_WORK ORDER_
With the images removed, transcribe the listing that follows exactly.

--- START ---

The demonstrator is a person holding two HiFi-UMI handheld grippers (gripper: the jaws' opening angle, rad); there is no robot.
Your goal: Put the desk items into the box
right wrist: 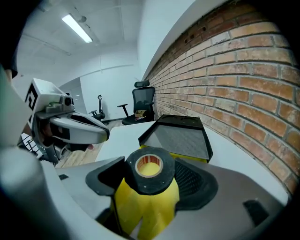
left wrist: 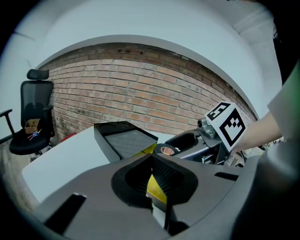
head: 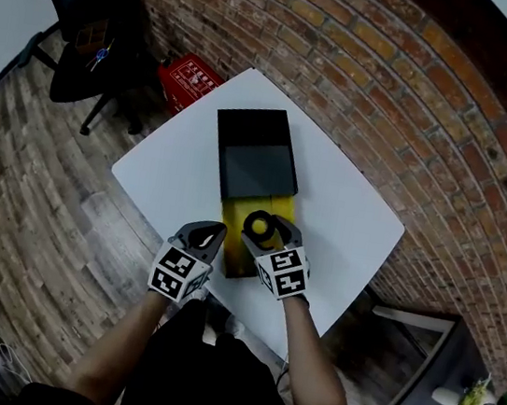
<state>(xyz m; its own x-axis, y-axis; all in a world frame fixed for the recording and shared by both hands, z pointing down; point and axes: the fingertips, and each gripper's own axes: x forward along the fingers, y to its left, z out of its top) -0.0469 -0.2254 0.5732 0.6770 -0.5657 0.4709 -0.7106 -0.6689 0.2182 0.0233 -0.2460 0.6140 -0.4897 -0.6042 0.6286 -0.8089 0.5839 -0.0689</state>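
We clench our right gripper (head: 266, 235) on the tape roll (right wrist: 149, 169), directly above the yellow box (head: 233, 233) (left gripper (left wrist: 152, 161) closed, empty).

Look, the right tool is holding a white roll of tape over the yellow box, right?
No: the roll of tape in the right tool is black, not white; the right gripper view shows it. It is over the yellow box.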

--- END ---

_PROBLEM SOLUTION_
The demonstrator is a person holding two HiFi-UMI handheld grippers (gripper: the jaws' opening angle, rad); there is no robot.
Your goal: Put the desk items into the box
right wrist: 
left wrist: 
head: 
<state>(xyz m; its own x-axis, y-axis; all in a world frame fixed for the recording and shared by both hands, z pointing down; point and axes: the fingertips, and each gripper's own axes: x forward along the fingers, y to its left, z out of its top) -0.0469 -0.2254 0.5732 0.6770 -0.5657 0.4709 -0.7106 -0.6689 0.2182 0.0233 -0.2460 0.6140 -0.4897 -0.6042 0.6286 -0.8089 0.5839 -0.0689</state>
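We clench our right gripper (head: 266, 235) on the tape roll (right wrist: 149, 169), directly above the yellow box (head: 233, 233) (left gripper (left wrist: 152, 161) closed, empty).

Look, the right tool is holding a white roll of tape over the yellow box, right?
No: the roll of tape in the right tool is black, not white; the right gripper view shows it. It is over the yellow box.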

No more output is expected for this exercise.